__EXERCISE__. What lines in the listing include "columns"? Return a copy of each.

__EXERCISE MATERIALS__.
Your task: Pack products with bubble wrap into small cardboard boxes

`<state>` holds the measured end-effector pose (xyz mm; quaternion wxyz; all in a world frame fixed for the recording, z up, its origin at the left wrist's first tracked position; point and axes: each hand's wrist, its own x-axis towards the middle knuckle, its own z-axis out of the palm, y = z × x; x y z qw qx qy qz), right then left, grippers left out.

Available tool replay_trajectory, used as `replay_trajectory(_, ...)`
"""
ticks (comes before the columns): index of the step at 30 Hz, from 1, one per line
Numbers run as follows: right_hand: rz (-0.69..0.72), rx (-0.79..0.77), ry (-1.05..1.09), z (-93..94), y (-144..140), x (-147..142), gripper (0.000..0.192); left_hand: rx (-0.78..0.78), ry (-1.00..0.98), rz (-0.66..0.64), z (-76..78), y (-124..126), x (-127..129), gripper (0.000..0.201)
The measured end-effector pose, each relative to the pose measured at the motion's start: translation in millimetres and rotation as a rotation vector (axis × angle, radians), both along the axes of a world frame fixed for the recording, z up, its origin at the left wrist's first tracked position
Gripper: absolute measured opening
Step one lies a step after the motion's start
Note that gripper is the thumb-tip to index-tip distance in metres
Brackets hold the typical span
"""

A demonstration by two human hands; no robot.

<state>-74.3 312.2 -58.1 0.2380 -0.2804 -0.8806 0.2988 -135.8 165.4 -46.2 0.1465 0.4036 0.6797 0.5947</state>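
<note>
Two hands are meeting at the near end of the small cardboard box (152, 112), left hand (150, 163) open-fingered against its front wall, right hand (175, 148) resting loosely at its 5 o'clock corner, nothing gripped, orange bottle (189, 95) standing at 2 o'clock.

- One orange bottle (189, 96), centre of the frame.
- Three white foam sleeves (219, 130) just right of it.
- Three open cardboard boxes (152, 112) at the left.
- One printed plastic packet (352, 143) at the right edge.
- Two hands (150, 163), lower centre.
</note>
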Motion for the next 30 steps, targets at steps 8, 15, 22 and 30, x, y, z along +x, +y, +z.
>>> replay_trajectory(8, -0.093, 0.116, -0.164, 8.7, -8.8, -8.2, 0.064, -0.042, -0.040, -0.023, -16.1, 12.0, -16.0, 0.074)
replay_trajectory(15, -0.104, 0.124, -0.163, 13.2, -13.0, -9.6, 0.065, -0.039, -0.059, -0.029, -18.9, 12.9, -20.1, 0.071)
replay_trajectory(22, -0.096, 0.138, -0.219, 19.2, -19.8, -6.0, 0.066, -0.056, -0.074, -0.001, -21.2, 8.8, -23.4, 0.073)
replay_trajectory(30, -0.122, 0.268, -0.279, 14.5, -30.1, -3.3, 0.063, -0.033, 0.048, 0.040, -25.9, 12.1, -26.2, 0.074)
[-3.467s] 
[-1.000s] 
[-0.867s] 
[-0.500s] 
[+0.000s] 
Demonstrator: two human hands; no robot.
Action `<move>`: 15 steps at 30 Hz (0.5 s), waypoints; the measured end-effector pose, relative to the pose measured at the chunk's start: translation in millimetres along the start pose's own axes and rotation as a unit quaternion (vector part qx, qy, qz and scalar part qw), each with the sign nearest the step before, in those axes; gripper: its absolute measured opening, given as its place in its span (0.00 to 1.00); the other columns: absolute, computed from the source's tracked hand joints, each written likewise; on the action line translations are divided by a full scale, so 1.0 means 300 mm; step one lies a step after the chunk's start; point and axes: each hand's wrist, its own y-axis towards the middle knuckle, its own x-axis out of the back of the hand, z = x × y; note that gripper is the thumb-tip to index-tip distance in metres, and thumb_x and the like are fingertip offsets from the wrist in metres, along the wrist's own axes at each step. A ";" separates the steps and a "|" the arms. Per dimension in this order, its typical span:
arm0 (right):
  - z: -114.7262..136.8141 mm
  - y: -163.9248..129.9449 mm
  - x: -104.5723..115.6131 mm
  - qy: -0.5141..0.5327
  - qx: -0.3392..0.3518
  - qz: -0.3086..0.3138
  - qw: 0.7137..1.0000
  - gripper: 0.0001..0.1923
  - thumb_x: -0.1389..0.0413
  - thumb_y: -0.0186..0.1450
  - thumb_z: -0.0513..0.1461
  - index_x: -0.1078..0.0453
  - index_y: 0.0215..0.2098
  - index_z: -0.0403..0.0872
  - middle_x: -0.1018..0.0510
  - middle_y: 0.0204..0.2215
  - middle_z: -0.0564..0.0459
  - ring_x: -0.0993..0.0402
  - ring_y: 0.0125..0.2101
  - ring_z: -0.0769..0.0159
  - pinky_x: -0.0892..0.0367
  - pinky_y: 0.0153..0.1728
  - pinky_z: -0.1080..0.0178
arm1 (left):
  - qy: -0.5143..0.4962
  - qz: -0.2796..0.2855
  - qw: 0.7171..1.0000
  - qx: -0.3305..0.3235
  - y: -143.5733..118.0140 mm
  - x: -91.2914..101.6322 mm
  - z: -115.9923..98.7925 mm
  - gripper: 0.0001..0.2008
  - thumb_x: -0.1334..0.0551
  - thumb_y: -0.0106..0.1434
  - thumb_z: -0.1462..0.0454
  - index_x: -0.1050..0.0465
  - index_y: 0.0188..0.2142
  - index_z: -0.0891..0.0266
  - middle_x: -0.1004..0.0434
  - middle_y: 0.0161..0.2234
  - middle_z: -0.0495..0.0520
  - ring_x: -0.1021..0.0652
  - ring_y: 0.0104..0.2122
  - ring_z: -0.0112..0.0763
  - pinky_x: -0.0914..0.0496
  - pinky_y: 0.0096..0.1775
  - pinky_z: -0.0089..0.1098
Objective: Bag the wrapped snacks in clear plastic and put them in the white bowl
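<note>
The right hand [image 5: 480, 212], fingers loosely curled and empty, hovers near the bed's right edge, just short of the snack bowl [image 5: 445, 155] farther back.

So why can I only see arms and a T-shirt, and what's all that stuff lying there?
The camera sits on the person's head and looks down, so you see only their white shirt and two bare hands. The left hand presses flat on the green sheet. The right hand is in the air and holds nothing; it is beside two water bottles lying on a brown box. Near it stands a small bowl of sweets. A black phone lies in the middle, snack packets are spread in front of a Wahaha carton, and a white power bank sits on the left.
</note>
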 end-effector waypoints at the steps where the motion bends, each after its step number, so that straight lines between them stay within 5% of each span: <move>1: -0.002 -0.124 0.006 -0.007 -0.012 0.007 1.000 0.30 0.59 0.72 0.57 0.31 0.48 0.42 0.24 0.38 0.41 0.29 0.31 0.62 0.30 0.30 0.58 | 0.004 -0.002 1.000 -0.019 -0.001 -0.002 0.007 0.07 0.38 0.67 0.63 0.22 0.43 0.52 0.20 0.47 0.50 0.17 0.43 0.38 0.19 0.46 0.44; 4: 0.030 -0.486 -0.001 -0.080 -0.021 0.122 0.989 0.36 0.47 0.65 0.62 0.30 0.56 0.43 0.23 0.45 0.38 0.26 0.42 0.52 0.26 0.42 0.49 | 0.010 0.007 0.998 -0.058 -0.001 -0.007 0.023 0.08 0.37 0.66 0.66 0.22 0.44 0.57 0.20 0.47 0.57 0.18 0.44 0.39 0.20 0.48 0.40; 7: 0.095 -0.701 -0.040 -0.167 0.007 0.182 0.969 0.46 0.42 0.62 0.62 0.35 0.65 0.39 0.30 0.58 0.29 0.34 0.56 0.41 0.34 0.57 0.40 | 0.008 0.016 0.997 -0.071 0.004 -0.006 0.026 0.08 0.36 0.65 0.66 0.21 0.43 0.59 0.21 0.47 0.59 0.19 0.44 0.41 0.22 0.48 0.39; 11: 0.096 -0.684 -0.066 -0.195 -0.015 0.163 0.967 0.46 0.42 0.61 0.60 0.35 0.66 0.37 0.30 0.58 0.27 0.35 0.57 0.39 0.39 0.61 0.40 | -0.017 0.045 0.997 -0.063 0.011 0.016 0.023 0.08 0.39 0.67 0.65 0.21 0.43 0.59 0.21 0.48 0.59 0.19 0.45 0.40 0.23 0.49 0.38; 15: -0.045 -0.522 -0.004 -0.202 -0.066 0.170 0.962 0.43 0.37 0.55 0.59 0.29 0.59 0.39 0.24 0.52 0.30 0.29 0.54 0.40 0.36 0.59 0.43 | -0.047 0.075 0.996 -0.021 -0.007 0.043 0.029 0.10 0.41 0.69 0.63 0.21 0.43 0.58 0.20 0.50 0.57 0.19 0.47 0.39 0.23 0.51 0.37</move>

__REPLY__.
ticks (comes before the columns): index of the step at 30 Hz, from 1, one per line
Action `<move>`: 15 steps at 30 Hz (0.5 s), waypoints; the measured end-effector pose, relative to the pose measured at the chunk's start: translation in millimetres along the start pose's own axes and rotation as a unit quaternion (vector part qx, qy, qz and scalar part qw), each with the sign nearest the step before, in those axes; gripper: its absolute measured opening, given as its place in its span (0.00 to 1.00); the other columns: absolute, computed from the source's tracked hand joints, each written likewise; on the action line translations are divided by a full scale, so 1.0 means 300 mm; step one lies a step after the chunk's start; point and axes: each hand's wrist, its own y-axis towards the middle knuckle, its own x-axis out of the back of the hand, z = x × y; note that gripper is the thumb-tip to index-tip distance in metres, and thumb_x and the like are fingertip offsets from the wrist in metres, along the wrist's own axes at each step. A ";" separates the steps and a "|" the arms. Per dimension in this order, its typical span:

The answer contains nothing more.